Recherche des rythmes biologiques

                  L’étude épidémiologique préalablement effectuée a analysé la relation causale entre la maladie et l’exposition au facteur de risque. On a déterminé une approximation du risque relatif estimé en fonction du niveau d’exposition chez les cas et les témoins. 

                   Mais, cette valeur du R.R.E, calculée avec un seuil de signification à 5% par le test du Chi², ne montre  que l’existence d’une association plus ou moins forte entre des variables de nature qualitative (exemple : le nombre de gastro-entérites en hiver ou en été). 

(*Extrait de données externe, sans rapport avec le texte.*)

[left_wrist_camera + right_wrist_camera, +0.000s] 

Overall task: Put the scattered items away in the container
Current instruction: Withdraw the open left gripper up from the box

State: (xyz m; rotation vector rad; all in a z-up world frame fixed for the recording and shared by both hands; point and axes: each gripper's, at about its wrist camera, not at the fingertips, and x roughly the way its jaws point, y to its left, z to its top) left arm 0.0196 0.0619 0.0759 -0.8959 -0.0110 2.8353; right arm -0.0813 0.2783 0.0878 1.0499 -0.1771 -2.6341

                  Pour la suite de l’étude, il a donc été nécessaire de transformer cette variable qualitative (nombre de cas) en quantitative (pourcentage de cas), afin d’obtenir un mode de description apportant le plus d’informations possibles, et de discuter d’autre part l’importance du R.R.E (100). On peut ainsi voir que le risque relatif estimé est malgré tout biaisé vers l’unité et que l’analyse des variances va nettement améliorer les résultats de l’enquête épidémiologique.       

                  Le rythme circannuel a été recherché pour les 7 catégories de pathologies. La méthode du cosinor a été employée, en utilisant les 7342 actes médicaux concernant le fichier de 1337 patients vus de juin 1987 à mai 1992. 

                  Les dates, mois et années, de chaque maladie ont été soigneusement enregistrées ainsi que le nombre de patients atteints. Les caractères étudiés, c’est à dire les maladies entrant dans les 7 classifications, sont distribuées selon une loi normale de type gauss pour chaque saison, surtout qu’il s’agit de grands échantillons. 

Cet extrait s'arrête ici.